Department of Pediatrics - Center for Pediatric Biomedical Research

Center for Pediatric Biomedical Research

It is becoming increasingly recognized that many childhood diseases originate during embryonic development and several investigators in the Center have a particular interest in the developmental biology of organogenesis.

  • The Ackerman laboratory is focused on elucidating the genetic causes of congenital diaphragmatic hernia and pulmonary hypoplasia by investigating the normal development of the embryonic diaphragm and lung.  The lab also uses forward genetic screening to used to identify novel gene mechanisms for congenital diaphragmatic hernia and other devastating structural birth defects.
  • The Bulger laboratory investigates the interplay between tissue-specific gene expression and large-scale patterns of chromatin structure with a focus on the beta-globin gene locus.  Abnormalities of this locus are the cause of sickle cell disease and thalassemia syndromes, the most common genetic disorders of children world-wide.
  • The Palis laboratory investigates stem and progenitor cell biology in the context of the developing organism with a particular focus on the blood-forming system. Understanding the developmental origins and regulation of stem cells will provide important insights into tissue maintenance and organ repair for the eventual cell-based treatment of multiple disease states that afflict children.

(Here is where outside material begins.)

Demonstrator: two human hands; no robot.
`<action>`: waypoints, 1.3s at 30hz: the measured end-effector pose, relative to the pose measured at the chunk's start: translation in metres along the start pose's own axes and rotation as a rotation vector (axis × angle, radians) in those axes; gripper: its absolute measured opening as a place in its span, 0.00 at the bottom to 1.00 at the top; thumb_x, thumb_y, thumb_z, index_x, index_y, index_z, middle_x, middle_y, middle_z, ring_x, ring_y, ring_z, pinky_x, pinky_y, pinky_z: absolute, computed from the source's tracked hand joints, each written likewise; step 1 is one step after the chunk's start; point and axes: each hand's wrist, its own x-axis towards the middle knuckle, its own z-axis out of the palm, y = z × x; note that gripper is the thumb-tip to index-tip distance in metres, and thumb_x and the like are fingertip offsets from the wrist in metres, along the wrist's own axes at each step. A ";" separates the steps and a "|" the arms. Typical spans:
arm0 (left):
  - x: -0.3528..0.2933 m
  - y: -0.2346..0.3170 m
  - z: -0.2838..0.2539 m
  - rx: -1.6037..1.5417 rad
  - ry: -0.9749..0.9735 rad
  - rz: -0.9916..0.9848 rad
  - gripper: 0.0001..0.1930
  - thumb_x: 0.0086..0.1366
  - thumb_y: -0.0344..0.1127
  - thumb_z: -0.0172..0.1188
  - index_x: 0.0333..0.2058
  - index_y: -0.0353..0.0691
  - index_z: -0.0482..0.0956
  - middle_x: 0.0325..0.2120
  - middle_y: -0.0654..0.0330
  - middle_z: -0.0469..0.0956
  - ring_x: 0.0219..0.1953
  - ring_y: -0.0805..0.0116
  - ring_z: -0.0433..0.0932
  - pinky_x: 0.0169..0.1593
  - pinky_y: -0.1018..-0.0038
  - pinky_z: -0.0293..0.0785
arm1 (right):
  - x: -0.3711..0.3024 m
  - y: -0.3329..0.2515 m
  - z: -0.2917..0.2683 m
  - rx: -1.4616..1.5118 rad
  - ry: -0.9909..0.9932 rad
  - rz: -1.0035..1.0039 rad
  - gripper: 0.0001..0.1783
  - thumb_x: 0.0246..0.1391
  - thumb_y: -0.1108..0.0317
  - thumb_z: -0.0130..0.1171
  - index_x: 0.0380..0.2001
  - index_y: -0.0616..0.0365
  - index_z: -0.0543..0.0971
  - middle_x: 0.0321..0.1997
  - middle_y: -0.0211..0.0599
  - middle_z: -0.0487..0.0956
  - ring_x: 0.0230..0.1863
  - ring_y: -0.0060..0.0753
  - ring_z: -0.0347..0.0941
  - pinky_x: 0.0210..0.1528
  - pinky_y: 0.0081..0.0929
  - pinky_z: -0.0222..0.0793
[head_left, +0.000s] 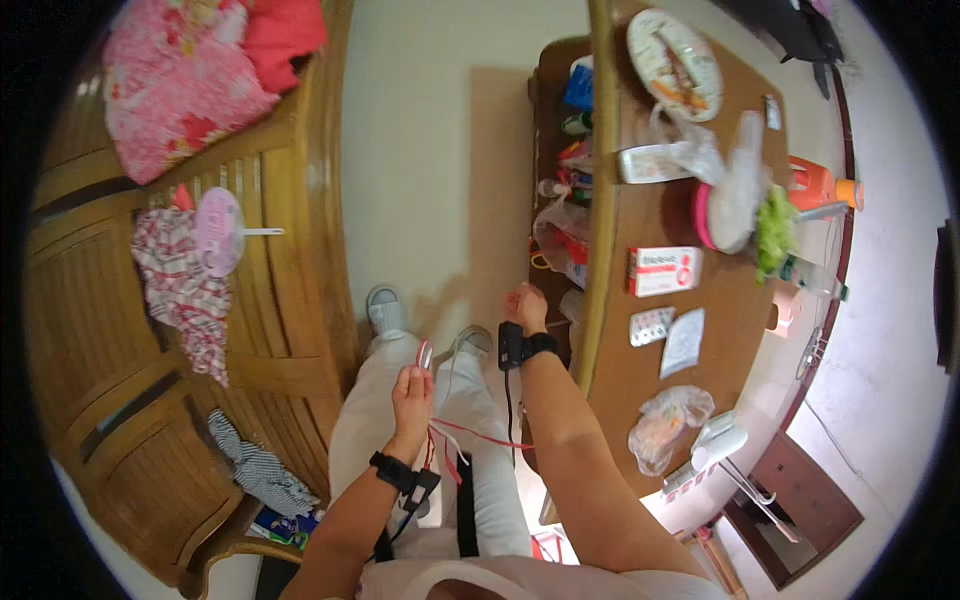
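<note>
My left hand (411, 402), over my lap, is closed around a small oval thing (425, 354), white with a red rim; its kind is unclear. Red and white ribbon-like strands (465, 434) trail beside that wrist and stretch toward my right forearm. Farther forward and to the right, my right hand (531, 308) is held beside the table's edge with its fingers curled. A pinkish patch shows at its fingertips, too blurred to name. Near that hand, plastic bags (563, 238) sit on the shelf under the tabletop. Both wrists carry black straps with small black boxes.
On the brown table (625, 385) at the right lie a red-and-white box (664, 271), a blister pack (651, 326), a knotted plastic bag (668, 428) and an oval plate (675, 65). A wooden bench (280, 340) with cloths and a pink hand fan (219, 231) lines the left.
</note>
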 end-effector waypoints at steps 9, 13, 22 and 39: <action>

The human genome project inaugurated a new era of systems biology that deals with the integration of genome wide data to understand complex biological systems at the cellular and subcellular level.

  • The Steiner laboratory utilizes genomics techniques to study the molecular mechanisms underlying erythroid maturation and development. The laboratory is particularly interested in studying the interactions of specific DNA sequences, DNA binding proteins, and chromatin structure during the differentiation of erythroid cells in both normal and disease states.
  • The Mariani laboratory takes a genome-based approach, coupled with the generation and analysis of genetically modified animal models, to better understanding the regulation of lung development, focusing upon genes and pathways contributing to chronic lung disease.
  • The Phizicky/Grayhack and Dumont laboratories are developing new technologies to investigate protein structure and function on a genome-wide scale.  Current studies focus on expression, purifiacation, and crystallization of membrane proteins and protein complexes of yeast.

The open research environment within the Center fosters multidisciplinary interactions and engenders an ideal training environment for graduate students and post-doctoral fellows.